About this task: Among the entries below, copy every line that carries the word "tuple".

━━━━━ Exercise material

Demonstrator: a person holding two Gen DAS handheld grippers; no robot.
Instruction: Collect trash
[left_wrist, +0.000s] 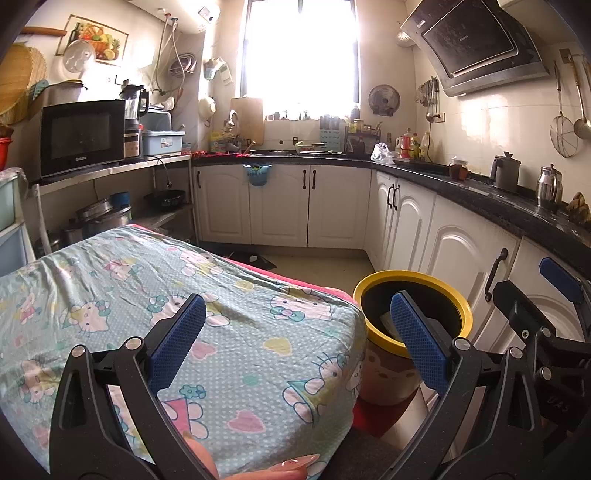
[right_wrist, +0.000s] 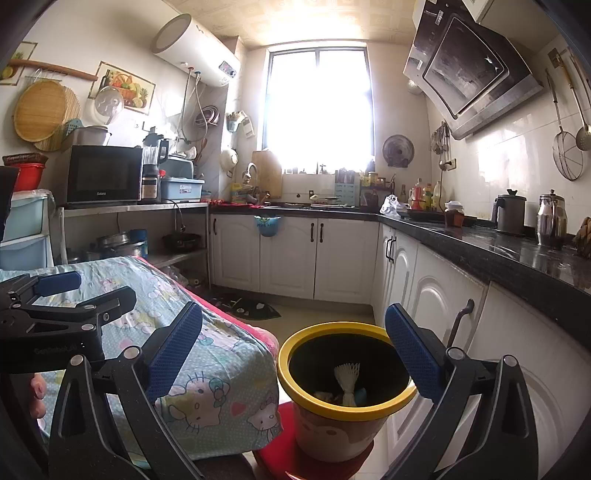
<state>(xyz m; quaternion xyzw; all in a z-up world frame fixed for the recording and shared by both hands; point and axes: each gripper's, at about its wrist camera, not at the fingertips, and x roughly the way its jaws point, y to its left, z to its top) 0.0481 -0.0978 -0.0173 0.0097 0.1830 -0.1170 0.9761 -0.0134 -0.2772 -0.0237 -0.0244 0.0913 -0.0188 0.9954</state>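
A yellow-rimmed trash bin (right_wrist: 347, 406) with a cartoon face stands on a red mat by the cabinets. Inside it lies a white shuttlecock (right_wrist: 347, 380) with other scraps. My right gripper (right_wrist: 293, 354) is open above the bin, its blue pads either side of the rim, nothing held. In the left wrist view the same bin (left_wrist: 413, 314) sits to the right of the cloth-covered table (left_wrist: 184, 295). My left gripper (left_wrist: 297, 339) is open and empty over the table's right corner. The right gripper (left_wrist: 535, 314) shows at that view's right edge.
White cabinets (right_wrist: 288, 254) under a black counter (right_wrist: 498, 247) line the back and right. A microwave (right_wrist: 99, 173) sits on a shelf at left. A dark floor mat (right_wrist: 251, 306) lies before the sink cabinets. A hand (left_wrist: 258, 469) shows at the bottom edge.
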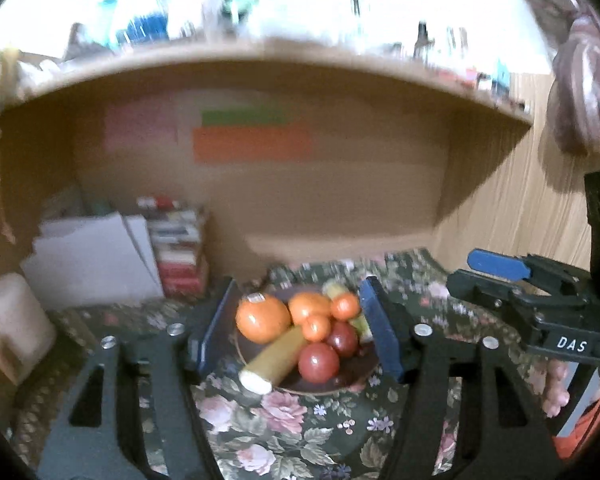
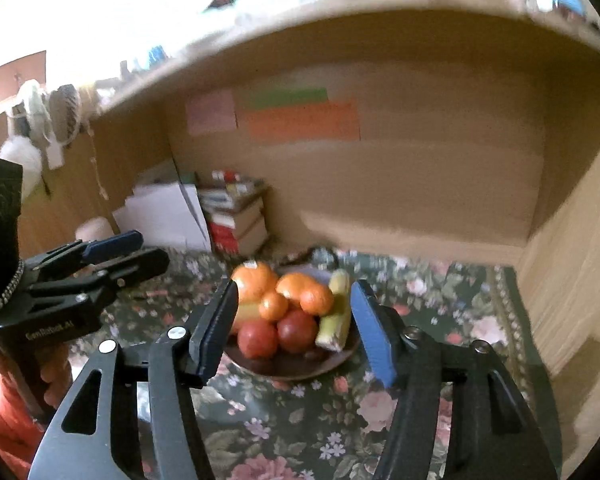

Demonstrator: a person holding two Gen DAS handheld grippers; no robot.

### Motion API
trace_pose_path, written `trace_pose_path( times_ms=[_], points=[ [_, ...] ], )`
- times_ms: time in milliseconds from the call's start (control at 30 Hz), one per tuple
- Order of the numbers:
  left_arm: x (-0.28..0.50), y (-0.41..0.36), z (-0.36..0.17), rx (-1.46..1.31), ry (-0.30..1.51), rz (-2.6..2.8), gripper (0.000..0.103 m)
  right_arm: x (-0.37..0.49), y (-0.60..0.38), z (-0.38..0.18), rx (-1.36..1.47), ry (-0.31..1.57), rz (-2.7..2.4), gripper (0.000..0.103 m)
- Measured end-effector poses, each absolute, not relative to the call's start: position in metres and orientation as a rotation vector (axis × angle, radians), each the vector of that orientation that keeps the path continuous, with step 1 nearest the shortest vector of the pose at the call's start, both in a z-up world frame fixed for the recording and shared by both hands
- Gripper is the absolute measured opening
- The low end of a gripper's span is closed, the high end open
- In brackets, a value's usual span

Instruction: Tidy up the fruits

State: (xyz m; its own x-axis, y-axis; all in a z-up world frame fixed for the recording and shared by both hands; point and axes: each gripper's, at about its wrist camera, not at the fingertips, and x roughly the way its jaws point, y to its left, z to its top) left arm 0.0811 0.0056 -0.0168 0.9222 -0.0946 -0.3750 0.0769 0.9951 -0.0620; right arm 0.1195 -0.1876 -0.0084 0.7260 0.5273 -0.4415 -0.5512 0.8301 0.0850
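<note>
Sitting on a flower-patterned cloth (image 1: 284, 412) over the bench, a dark brown plate (image 1: 340, 380) holds the fruit in one heap: a large stickered orange (image 1: 262, 318) at the left, smaller oranges (image 1: 310, 306) behind and beside it, two red tomatoes (image 1: 318, 362) at the near edge, and pale yellow-green stalk pieces (image 1: 276, 354), one slanting off the near left rim. The left gripper (image 1: 300, 336) hangs above the cloth with its jaws moderately wide and nothing between the pads. The right gripper (image 2: 296, 332) hangs the same way, jaws apart and empty. Far left, books (image 2: 236, 220) are stacked beside white boxes (image 2: 164, 216) against the wooden back panel.
</note>
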Motion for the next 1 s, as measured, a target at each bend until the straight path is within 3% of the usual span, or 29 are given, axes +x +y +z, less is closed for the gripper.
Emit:
trace_pose_path(
  times_ms=[300, 400, 433, 600, 1000],
  points=[
    [0.032, 0.006, 0.02, -0.035, 0.251, -0.044, 0.075, 0.075, -0.195, 0.027, -0.015, 0.312, 0.562, 0.062],
    [0.019, 0.005, 0.025, -0.044, 0.221, -0.041, 0.092, 0.059, -0.194, 0.033, -0.028, 0.268, 0.537, 0.08],
    [0.014, 0.005, 0.027, -0.046, 0.205, -0.039, 0.092, 0.053, -0.194, 0.034, -0.033, 0.247, 0.52, 0.087],
    [-0.002, 0.002, 0.03, -0.044, 0.176, -0.044, 0.101, 0.037, -0.195, 0.039, -0.037, 0.199, 0.483, 0.103],
    [-0.011, 0.003, 0.029, -0.059, 0.18, -0.043, 0.103, 0.027, -0.192, 0.036, -0.044, 0.198, 0.437, 0.103]
  ],
)
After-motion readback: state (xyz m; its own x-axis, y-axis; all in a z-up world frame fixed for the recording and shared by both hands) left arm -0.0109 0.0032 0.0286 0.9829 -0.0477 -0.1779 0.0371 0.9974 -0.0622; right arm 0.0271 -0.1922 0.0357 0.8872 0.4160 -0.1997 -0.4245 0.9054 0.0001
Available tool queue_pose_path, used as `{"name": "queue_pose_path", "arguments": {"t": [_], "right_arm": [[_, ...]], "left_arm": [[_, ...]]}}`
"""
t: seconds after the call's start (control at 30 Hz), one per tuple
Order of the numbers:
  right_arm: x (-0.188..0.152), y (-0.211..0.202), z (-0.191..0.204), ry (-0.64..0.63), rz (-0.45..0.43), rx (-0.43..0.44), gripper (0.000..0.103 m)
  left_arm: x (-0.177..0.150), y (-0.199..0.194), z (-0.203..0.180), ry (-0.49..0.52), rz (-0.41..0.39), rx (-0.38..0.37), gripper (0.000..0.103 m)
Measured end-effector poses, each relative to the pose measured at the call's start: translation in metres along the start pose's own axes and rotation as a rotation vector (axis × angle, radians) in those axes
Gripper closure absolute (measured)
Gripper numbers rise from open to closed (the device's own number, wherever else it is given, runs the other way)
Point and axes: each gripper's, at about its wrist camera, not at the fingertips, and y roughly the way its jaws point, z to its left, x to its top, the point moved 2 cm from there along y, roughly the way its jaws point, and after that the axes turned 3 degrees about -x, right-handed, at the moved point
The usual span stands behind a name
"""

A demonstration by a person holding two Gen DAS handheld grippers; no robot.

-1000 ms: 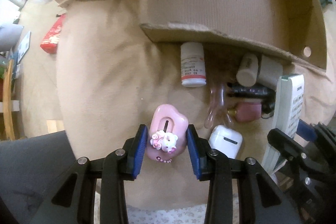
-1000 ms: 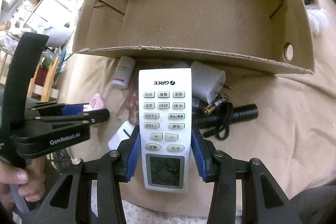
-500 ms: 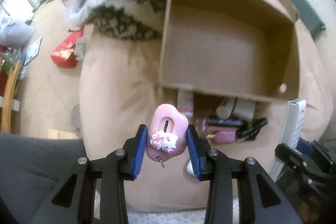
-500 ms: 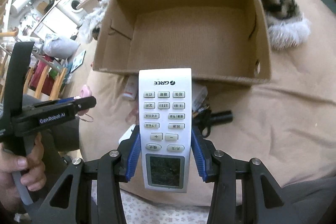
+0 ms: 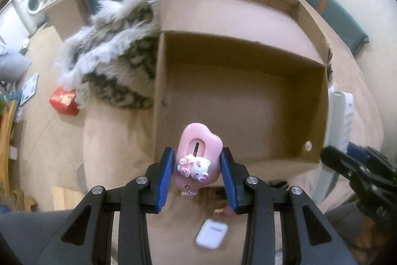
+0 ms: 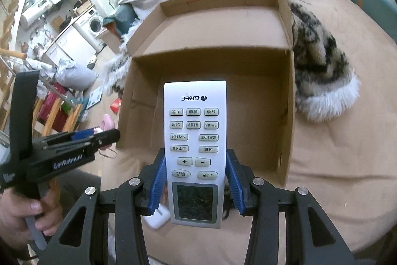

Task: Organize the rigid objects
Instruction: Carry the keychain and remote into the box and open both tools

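Left tool (image 5: 197,171) gripping pink charm case (image 5: 197,153), right tool (image 6: 194,186) clamping white remote (image 6: 194,148), both hanging over open cardboard box (image 5: 158,96), furry spotted blanket (image 6: 320,66) lying beside box on bed (image 6: 347,165), white earbud case (image 5: 211,237) sitting below.

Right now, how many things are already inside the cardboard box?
0. The cardboard box looks empty; the pink toy and the remote are held above it. The remote hides part of the floor.

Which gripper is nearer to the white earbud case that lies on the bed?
Left. The left gripper, shut on the pink toy, hovers just above the white earbud case. The right gripper, holding the remote, is farther to the side.
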Motion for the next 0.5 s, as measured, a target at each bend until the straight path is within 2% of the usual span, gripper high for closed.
{"name": "queue_pose_path", "arguments": {"t": [0.17, 0.23, 0.5], "right_arm": [[0.025, 0.022, -0.008, 0.021, 0.003, 0.002, 0.055], [0.031, 0.033, -0.011, 0.024, 0.012, -0.008, 0.055], [0.040, 0.078, -0.029, 0.047, 0.022, -0.009, 0.055]], "left_arm": [[0.018, 0.022, -0.006, 0.028, 0.010, 0.034, 0.069], [0.022, 0.031, -0.009, 0.032, 0.019, 0.027, 0.069], [0.025, 0.073, -0.016, 0.074, 0.010, 0.021, 0.069]]}}
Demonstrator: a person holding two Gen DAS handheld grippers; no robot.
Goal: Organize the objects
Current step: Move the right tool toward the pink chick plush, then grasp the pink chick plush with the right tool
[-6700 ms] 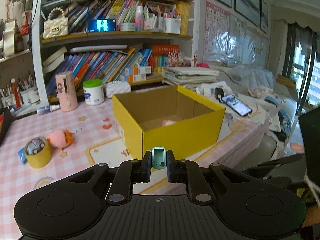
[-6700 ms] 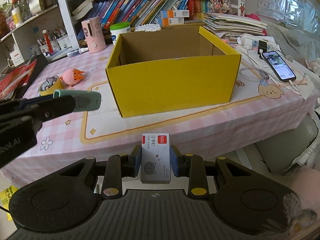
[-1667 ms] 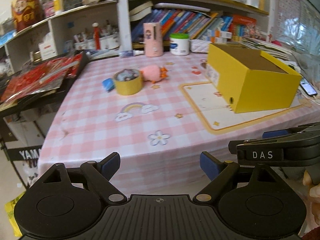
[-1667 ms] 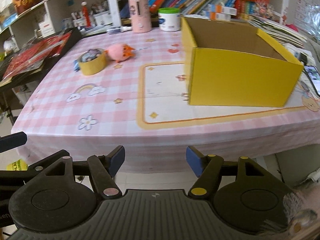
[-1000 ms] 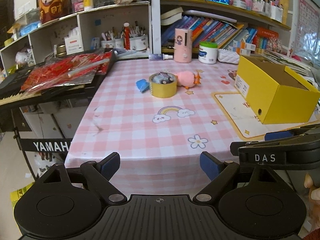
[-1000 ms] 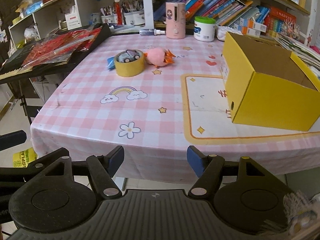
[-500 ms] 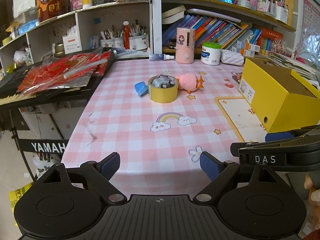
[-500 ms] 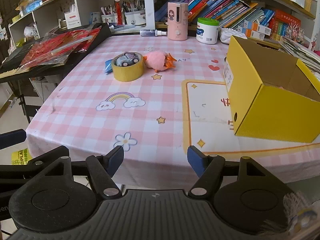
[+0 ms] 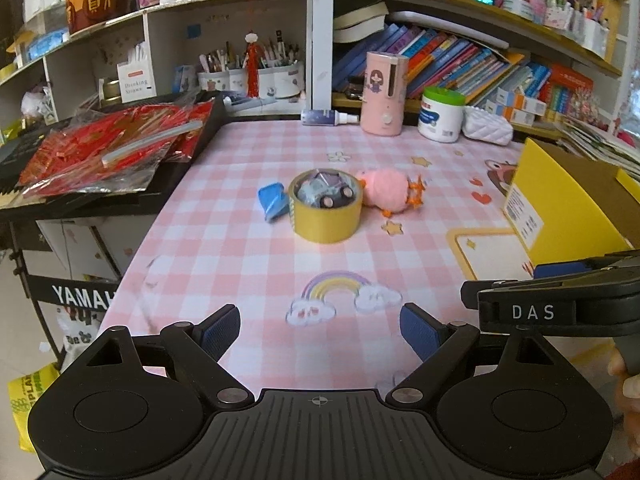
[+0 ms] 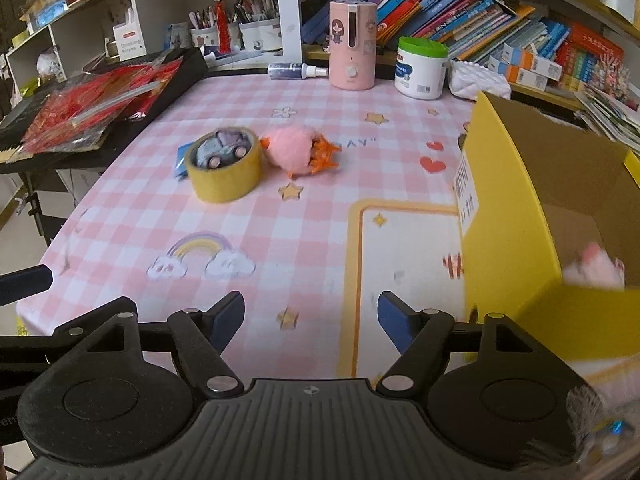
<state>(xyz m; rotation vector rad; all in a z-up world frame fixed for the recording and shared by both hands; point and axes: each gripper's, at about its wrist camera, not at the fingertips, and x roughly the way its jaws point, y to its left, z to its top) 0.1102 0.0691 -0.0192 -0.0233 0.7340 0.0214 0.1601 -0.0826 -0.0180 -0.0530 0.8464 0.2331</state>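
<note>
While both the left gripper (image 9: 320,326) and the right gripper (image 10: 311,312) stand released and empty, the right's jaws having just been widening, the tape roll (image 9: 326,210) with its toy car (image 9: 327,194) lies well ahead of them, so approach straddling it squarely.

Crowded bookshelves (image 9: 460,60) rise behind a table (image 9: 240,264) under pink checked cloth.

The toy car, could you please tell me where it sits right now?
The toy car sits inside the yellow tape roll on the pink checked tablecloth, between a blue item and the pink plush toy.
</note>
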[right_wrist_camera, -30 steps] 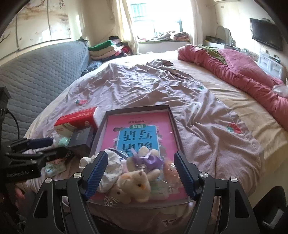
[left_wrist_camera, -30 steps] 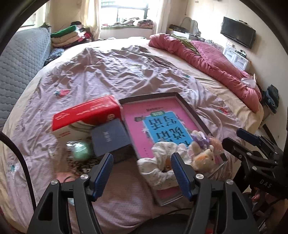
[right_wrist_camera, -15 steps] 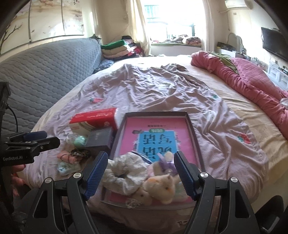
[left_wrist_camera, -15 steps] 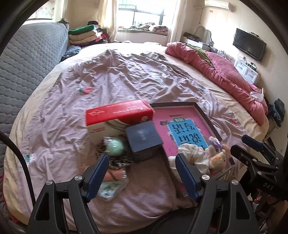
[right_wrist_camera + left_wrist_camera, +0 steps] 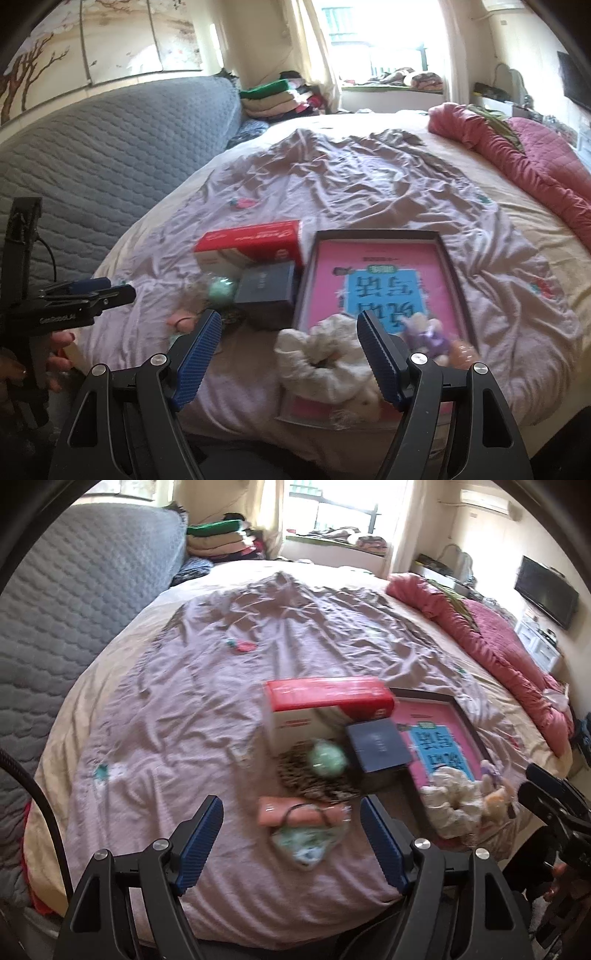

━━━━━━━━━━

Answer section:
- times_ms: time in milliseconds from the call's start (control at 30 Hz), one per tuple
t: seconds after the call's start (control at 30 Hz), one per tuple

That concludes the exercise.